Pemex presume jornadas de pago, pero sus criterios excluyen justamente a los proveedores que más dañó. El resultado: más PyMEs asfixiadas y trabajadores en riesgo en plena crisis.
La narrativa oficial dirá que Pemex “cumple” con sus proveedores: dos jornadas de pago, 16 y 30 de diciembre, y promesa de liquidar entre 60 y 100% de adeudos. Sobre el papel suena a alivio de fin de año. En la realidad, para buena parte de la cadena de suministro es otra vuelta de tuerca: la empresa que no paga se reserva el derecho de decidir a quién sí rescata… con criterios que ella misma ayudó a volver inalcanzables.
La condición estrella es impecable: estar al corriente con SAT, IMSS e Infonavit. Nadie puede estar en contra de eso. El problema es el contexto: muchas de esas empresas hoy traen créditos fiscales, embargos o litigios justamente porque Pemex no les pagó a tiempo. Es el chiste cruel del sexenio energético: te asfixio, luego te excluyo del programa de oxígeno porque ya estás morado.
Mientras en las oficinas de la petrolera se diseñan filtros “técnicos”, en el otro lado hay empresas que llevan dos años estirando nóminas, pidiendo líneas de crédito carísimas, vendiendo activos o aplazando mantenimiento para no despedir gente.
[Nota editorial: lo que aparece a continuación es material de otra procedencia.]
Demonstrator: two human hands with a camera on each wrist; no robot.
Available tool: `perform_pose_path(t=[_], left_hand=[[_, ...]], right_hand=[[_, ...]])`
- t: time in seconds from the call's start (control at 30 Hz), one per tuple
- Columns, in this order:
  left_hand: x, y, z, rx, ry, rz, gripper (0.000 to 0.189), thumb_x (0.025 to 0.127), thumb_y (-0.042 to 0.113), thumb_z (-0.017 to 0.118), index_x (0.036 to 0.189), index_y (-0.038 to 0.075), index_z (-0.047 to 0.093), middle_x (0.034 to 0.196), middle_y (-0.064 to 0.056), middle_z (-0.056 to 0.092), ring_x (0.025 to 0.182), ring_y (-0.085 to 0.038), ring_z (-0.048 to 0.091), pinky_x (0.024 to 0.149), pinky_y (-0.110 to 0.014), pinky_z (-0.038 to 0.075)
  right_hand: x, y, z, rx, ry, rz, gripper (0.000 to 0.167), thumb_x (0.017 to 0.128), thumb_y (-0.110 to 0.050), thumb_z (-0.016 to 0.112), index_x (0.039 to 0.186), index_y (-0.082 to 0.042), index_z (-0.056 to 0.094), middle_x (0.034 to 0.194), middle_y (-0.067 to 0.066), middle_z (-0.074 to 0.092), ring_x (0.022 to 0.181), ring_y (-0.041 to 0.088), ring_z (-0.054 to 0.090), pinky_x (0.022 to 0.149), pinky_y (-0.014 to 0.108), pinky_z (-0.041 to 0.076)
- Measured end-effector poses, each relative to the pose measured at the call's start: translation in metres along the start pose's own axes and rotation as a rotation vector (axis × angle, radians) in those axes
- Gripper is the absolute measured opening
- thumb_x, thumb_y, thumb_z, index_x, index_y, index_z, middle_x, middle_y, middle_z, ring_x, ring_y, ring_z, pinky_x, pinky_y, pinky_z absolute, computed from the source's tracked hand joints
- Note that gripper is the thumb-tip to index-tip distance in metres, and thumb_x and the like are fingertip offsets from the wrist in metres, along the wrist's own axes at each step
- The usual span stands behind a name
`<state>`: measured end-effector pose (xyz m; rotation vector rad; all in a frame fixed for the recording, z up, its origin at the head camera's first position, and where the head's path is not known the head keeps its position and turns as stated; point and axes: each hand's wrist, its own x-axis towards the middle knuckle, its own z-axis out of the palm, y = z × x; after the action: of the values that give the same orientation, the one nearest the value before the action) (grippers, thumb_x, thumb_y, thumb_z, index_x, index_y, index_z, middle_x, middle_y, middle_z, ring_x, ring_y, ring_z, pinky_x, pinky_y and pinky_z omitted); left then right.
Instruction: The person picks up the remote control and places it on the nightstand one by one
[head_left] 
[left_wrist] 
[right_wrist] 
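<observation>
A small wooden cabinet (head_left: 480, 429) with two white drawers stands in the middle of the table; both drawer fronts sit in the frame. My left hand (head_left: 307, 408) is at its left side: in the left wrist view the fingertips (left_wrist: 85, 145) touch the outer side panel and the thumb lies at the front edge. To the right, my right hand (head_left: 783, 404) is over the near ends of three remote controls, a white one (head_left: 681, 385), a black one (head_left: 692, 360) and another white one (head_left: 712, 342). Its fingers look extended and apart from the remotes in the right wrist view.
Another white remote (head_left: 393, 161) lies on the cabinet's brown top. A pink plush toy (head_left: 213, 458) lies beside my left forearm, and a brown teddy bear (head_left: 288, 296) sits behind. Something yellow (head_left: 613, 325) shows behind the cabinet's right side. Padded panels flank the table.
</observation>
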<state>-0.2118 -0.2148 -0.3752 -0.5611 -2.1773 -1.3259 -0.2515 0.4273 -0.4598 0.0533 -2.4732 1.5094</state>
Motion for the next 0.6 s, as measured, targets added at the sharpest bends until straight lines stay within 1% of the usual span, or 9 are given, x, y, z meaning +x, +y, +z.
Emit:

Ahora se les dice que sólo cobrará quien logre llegar limpio al examen fiscal… después de haber sido empujado al hoyo.
El mensaje es devastador para cientos de PyMEs del ecosistema petrolero: si la falta de pago te llevó a incumplir con el fisco o la seguridad social, quedas fuera de la tanda decembrina. Es la institucionalización del círculo vicioso: Pemex provoca el problema de liquidez, el Estado sanciona al proveedor, y luego Pemex usa esa sanción como pretexto para no pagarte todavía.
Todo esto ocurre con un dato que desnuda el tamaño del desorden: en 2025, la empresa habría cubierto apenas 30% de lo facturado en el mismo año, sobre un saldo global que ronda los 400 mil millones de pesos. Con esa proporción, la petrolera no tiene cadena de suministro, tiene una fila de acreedores cautivos que funcionan como su banca informal.
El fin de año agrava la paradoja. Mientras Pemex juega a seleccionar “elegibles”, las empresas tienen que pagar aguinaldos, cuotas, vacaciones, IMSS, Infonavit, proveedores más pequeños. Muchos dueños están haciendo números indecentes: ¿pago prestaciones completas y me endeudo más, o recorto personal para llegar vivo a enero? Cada cheque que no sale de Pemex se convierte en un despido silencioso en Ciudad del Carmen, Villahermosa o Poza Rica.
Lo más grave es que el criterio implícito es profundamente regresivo: las grandes, diversificadas, con espalda financiera y abogados, tienen más margen para sobrevivir a la morosidad y mantenerse “al corriente”; las pequeñas, que dependen en 70 u 80% de Pemex, son las primeras en caer en incumplimiento… y las primeras en quedarse fuera de la lista de pago.
Si Pemex quisiera de verdad ordenar su relación con proveedores, empezaría por reconocer una verdad incómoda: no se puede exigir cumplimiento impecable a quienes han financiado, a la mala, su crisis de liquidez. Lo otro, lo que estamos viendo, no es saneamiento financiero: es trasladar el costo del desorden de la empresa del Estado a las empresas y trabajadores que la han sostenido a crédito.